Merhaba arkadaşlar. Öncelikle bir duyuru yapmak istiyorum. Basımı yapılmış kitaplarımı soranlar oluyordu. Son baskıları kampanyaya girdi. Başka baskı olmayacak. Almak isteyip de alamayanlar parolakitap sitesinde kitapları alabilir. Kitaplara set halinde olarak ve tek tek satın alınabilir. Kitaplar ayrı ayrı tek fiyat 99 TL fırsatı kaçırmayın! Keyifli okumalar arkadaşlar.
***
Genç kız gözlerini sabitlediği yerden çekmezken içindeki sıkıntıya anlam verememişti. Derin soluk alırken koluna değen temasla yanı başındaki kardeşine dönmüştü.
“Ne oldu abla, neden yüzün beyaza kesti?” Banu endişeyle ablasına bakarken Efnan az ilerdeki kadını göstererek “Onu takip et Banu, ne yapacağını merak ediyorum.” Banu ablasının gösterdiği kadını görünce kaşlarını çatmıştı.
“Bu kadın o gün gelen kadın değil mi? Ne arıyor sizin düğününüzde?”
“Bende onu merak ediyorum, git onu takip et. Ne yapıyorsa bana bildir. Bu gizli kapaklı davranışlardan hoşlanmadım.” Efnan karakterine uymamasına rağmen kardeşinden ricada bulunmuştu. Her zaman zırh olduğunu düşündüğü dualarını ederken perdeyi kapatarak içeriye geçmişti.

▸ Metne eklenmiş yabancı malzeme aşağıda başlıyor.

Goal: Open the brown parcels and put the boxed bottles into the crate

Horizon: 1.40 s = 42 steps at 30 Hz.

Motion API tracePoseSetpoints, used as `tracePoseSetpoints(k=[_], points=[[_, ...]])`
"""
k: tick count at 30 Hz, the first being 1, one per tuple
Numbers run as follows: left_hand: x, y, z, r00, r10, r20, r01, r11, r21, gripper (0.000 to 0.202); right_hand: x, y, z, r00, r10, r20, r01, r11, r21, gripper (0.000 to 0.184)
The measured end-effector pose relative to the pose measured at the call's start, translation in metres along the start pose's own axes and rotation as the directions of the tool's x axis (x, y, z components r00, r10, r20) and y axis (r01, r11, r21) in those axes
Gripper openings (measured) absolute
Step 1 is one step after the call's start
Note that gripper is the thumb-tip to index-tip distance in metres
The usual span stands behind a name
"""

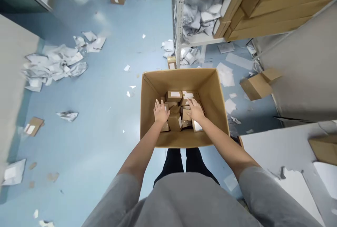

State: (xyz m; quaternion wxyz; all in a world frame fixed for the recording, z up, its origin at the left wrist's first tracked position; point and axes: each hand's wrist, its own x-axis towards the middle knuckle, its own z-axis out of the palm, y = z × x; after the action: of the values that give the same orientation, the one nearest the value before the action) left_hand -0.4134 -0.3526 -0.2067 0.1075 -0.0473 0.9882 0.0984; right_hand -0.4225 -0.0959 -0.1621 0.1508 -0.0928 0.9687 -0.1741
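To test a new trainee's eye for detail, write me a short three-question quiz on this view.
1. True or false: the left hand and the right hand are both outside the open cardboard box.
2. What lies scattered on the blue floor left of the box? A) crumpled white wrappers B) wooden pallets C) glass bottles
3. What holds the long cardboard cartons at upper right?

Key: 1. False. 2. A. 3. A metal shelving unit.
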Motion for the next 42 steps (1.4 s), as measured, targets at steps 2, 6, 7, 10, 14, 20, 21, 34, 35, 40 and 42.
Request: tracePoseSetpoints(k=[2,6,7,10,14,20,21,34,35,40,42], points=[[0.032,0.000,0.038,0.999,-0.044,0.022,0.044,0.999,-0.001,0.093,0.050,0.014,0.035,0.999,-0.002,0.047,0.003,1.000,-0.020,0.089],[0.096,-0.002,0.110,0.996,-0.051,0.077,0.050,0.999,0.008,0.097,0.138,0.049,0.110,0.993,0.020,0.116,-0.014,0.999,-0.051,0.092],[0.112,-0.003,0.127,0.994,-0.043,0.098,0.042,0.999,0.015,0.098,0.155,0.060,0.129,0.991,0.044,0.125,-0.037,0.998,-0.059,0.093],[0.157,-0.004,0.177,0.983,-0.008,0.184,0.003,1.000,0.030,0.096,0.195,0.095,0.180,0.980,0.119,0.157,-0.108,0.991,-0.079,0.096],[0.211,-0.005,0.237,0.961,0.045,0.272,-0.054,0.998,0.026,0.097,0.228,0.145,0.234,0.971,0.145,0.193,-0.131,0.988,-0.083,0.095],[0.278,-0.004,0.299,0.935,0.111,0.336,-0.141,0.988,0.067,0.109,0.268,0.203,0.289,0.946,0.206,0.250,-0.187,0.977,-0.099,0.094],[0.286,-0.003,0.306,0.934,0.110,0.339,-0.140,0.988,0.067,0.110,0.273,0.208,0.296,0.942,0.214,0.261,-0.196,0.976,-0.091,0.095],[0.334,-0.003,0.336,0.960,0.128,0.249,-0.186,0.957,0.223,0.115,0.311,0.224,0.305,0.969,0.083,0.234,-0.051,0.989,-0.139,0.107],[0.334,-0.004,0.337,0.959,0.129,0.251,-0.187,0.957,0.222,0.118,0.311,0.224,0.306,0.971,0.069,0.230,-0.040,0.991,-0.130,0.109],[0.328,-0.015,0.341,0.955,0.098,0.282,-0.155,0.970,0.186,0.128,0.306,0.219,0.310,0.950,-0.128,0.285,0.168,0.979,-0.118,0.083],[0.321,-0.020,0.343,0.954,0.092,0.284,-0.147,0.972,0.181,0.130,0.309,0.215,0.310,0.925,-0.204,0.322,0.247,0.964,-0.097,0.066]])
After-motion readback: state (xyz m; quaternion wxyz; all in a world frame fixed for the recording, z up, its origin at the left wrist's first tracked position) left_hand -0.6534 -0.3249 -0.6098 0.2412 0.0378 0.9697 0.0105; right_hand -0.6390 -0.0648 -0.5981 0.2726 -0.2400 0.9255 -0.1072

Yaşlılar oturmuş keyifli sohbet ederken Mehmet Bey kızına seslenerek yanına çağırmıştı. Banu ise o arada evden ayrılarak aşağıdaki eğlenceye inmişti.
“Bir şey mi istediniz babacım?”
“Yorulmadın mı kızım gel biraz yanımıza otur.” Genç kız Mehmet beyin yanına otururken Hilmi Bey kardeşine homurdanmıştı.
“Ayıp oluyor Mehmet, kızımı yine yamacına çekmişsin.” Hilmi beyin sözlerine gülen aile üyeleri Suna’nın babasının yamacına oturmasıyla daha da keyiflenmişti.
“Aşk olsun baba senin kızın benim ne diye gelini kıskanıyorsun?” dediğinde Efnan utanırken Hilmi Bey keyifli bir kahkaha atmıştı. Kolunu kızının omzunun üzerinden geçirerek genç kadını göğsüne çekmişti.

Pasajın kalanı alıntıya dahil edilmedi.